* Instructions to follow
The entries below contain a line with "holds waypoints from" and a line with "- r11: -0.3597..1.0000". Quote exactly those two lines and all lines between them.

BEGIN Information shown

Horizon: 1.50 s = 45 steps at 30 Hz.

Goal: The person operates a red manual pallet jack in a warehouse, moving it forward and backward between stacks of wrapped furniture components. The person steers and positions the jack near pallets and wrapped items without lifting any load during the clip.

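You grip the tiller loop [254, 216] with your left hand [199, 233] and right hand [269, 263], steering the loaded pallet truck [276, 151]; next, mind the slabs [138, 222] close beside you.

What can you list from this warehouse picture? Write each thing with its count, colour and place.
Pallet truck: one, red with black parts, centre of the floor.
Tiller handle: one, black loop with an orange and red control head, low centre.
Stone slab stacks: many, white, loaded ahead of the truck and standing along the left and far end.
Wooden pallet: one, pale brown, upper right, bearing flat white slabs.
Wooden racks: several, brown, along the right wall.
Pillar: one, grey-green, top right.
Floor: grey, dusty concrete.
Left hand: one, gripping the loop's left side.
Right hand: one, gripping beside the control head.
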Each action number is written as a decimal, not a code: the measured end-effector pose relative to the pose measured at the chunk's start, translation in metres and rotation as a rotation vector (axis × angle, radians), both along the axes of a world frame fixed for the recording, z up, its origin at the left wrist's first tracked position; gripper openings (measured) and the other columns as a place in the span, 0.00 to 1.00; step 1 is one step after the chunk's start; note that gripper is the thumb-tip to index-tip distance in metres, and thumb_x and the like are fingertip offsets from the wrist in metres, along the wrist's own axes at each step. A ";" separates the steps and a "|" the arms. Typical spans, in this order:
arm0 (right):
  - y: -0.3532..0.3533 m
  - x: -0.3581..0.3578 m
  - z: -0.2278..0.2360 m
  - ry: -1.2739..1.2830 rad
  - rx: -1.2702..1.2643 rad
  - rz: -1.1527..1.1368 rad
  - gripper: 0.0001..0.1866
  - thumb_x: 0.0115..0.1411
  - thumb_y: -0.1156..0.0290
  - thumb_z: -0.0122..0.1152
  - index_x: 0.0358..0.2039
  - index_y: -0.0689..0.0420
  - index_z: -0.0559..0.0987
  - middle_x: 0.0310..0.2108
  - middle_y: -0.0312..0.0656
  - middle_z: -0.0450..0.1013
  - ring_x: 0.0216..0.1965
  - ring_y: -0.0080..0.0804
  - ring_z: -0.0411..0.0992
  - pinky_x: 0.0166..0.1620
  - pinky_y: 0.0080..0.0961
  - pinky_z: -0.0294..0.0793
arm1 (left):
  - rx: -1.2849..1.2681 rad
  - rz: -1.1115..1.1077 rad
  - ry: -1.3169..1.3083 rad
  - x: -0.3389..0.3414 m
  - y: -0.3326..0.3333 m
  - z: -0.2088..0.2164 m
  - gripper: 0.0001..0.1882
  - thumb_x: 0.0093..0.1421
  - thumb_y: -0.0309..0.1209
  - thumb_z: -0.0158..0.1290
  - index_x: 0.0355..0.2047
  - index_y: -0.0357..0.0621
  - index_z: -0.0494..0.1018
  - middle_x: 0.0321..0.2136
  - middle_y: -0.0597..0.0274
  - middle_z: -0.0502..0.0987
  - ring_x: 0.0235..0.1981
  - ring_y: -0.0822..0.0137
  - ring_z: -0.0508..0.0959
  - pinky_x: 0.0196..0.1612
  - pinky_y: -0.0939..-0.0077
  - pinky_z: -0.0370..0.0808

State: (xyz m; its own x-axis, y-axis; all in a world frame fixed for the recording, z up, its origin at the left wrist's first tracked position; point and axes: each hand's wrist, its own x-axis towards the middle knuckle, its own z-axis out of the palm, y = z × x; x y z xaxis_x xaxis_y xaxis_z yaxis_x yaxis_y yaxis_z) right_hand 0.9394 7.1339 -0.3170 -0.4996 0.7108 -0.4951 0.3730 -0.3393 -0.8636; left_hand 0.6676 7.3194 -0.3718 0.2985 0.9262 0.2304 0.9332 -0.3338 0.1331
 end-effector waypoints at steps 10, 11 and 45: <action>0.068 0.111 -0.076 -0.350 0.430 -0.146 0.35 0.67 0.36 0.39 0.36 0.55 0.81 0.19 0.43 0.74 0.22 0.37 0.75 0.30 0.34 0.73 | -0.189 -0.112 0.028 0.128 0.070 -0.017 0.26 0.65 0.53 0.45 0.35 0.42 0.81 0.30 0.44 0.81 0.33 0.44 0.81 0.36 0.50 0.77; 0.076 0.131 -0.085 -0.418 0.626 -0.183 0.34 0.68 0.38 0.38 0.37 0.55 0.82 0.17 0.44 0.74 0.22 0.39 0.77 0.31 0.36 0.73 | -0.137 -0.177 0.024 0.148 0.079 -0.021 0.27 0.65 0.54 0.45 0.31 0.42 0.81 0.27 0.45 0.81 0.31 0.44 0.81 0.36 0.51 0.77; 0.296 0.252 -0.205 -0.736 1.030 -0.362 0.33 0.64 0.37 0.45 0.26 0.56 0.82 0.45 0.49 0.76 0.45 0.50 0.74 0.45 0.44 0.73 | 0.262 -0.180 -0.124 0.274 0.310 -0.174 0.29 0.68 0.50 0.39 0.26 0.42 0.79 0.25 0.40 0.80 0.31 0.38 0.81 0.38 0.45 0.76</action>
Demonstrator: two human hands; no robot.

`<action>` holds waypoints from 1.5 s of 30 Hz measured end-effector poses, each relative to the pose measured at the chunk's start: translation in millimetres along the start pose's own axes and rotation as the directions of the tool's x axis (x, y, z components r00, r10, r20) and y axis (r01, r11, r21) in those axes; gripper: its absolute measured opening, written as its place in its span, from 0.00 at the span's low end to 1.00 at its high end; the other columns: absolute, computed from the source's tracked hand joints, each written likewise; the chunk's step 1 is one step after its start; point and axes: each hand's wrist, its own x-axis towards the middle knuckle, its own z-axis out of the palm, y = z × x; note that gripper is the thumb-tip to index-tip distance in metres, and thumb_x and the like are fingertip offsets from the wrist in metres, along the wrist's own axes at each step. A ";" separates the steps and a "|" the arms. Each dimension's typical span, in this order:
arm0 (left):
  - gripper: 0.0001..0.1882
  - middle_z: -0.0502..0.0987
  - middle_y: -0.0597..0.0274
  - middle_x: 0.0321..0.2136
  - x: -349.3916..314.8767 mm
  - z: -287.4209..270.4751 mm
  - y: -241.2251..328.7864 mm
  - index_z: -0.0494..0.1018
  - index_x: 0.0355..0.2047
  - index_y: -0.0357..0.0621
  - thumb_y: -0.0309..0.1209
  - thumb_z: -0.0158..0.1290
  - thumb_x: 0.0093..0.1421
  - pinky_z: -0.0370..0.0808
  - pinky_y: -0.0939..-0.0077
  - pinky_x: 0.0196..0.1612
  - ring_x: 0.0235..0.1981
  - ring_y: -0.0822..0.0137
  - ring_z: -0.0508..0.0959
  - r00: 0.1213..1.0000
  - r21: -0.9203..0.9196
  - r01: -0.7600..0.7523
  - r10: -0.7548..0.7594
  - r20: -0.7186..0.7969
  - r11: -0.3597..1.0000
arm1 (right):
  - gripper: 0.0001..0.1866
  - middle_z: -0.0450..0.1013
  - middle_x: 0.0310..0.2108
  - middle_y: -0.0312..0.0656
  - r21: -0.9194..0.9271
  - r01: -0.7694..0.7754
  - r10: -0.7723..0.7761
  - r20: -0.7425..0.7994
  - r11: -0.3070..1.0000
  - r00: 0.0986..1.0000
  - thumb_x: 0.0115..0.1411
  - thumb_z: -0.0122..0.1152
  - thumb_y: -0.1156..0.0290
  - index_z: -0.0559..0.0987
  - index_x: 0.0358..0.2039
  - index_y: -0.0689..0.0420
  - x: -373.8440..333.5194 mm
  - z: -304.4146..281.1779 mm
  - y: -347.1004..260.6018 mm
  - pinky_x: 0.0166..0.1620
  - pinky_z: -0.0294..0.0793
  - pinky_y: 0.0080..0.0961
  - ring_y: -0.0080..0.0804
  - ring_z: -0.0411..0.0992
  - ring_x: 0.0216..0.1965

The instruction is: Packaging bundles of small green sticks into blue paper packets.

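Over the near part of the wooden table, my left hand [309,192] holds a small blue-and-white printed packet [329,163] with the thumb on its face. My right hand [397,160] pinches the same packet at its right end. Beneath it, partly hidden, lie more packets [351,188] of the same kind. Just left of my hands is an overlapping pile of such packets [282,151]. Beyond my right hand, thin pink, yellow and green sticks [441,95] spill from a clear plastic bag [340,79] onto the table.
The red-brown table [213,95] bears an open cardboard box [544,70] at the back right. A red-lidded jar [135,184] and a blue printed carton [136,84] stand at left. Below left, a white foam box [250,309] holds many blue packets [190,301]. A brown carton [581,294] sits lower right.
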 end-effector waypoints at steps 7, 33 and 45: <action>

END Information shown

* Answer
`<action>` holds waypoints from 1.5 s of 30 Hz measured end-effector poses, each relative to the pose measured at the chunk's start: translation in millimetres along the start pose's own axes and rotation as the directions of the tool's x axis (x, y, z components r00, r10, r20) and y axis (r01, r11, r21) in those axes; gripper: its absolute measured opening, written as its place in its span, from 0.00 at the span's low end to 1.00 at its high end; the other columns: absolute, computed from the source's tracked hand joints, each written likewise; the chunk's step 1 is one step after its start; point and axes: each hand's wrist, its own x-axis towards the middle knuckle, its own z-axis out of the palm, y = z × x; note that gripper is the thumb-tip to index-tip distance in metres, and thumb_x and the like are fingertip offsets from the wrist in metres, along the wrist's own axes at each step. A ";" separates the steps and a "|" the arms. Each dimension's typical span, in this order:
arm0 (left):
  - gripper: 0.0001..0.1882
  - middle_z: -0.0502..0.0987
  - middle_y: -0.0597..0.0274
  - middle_x: 0.0321..0.2136
  - x: -349.3916..314.8767 mm
  - z: -287.4209..270.4751 mm
  - y: -241.2251..328.7864 mm
  - index_z: -0.0494..0.1018
  - index_x: 0.0355..0.2047
  - index_y: -0.0357..0.0621
  - thumb_y: -0.0309..0.1209
  - thumb_z: -0.0158..0.1290
  - thumb_x: 0.0093..0.1421
  - pinky_z: -0.0370..0.0808
  - pinky_y: -0.0939..-0.0077
  - pinky_x: 0.0196..0.1612
  - ring_x: 0.0235..0.1981
  - ring_y: -0.0822..0.0137
  - ring_z: -0.0508..0.0959
  - r00: 0.1213..1.0000
  - r21: -0.9203..0.9196
  - r01: -0.7600..0.7523
  - r10: -0.7548..0.7594
  - r20: -0.7186..0.7969
  - r11: -0.3597..1.0000

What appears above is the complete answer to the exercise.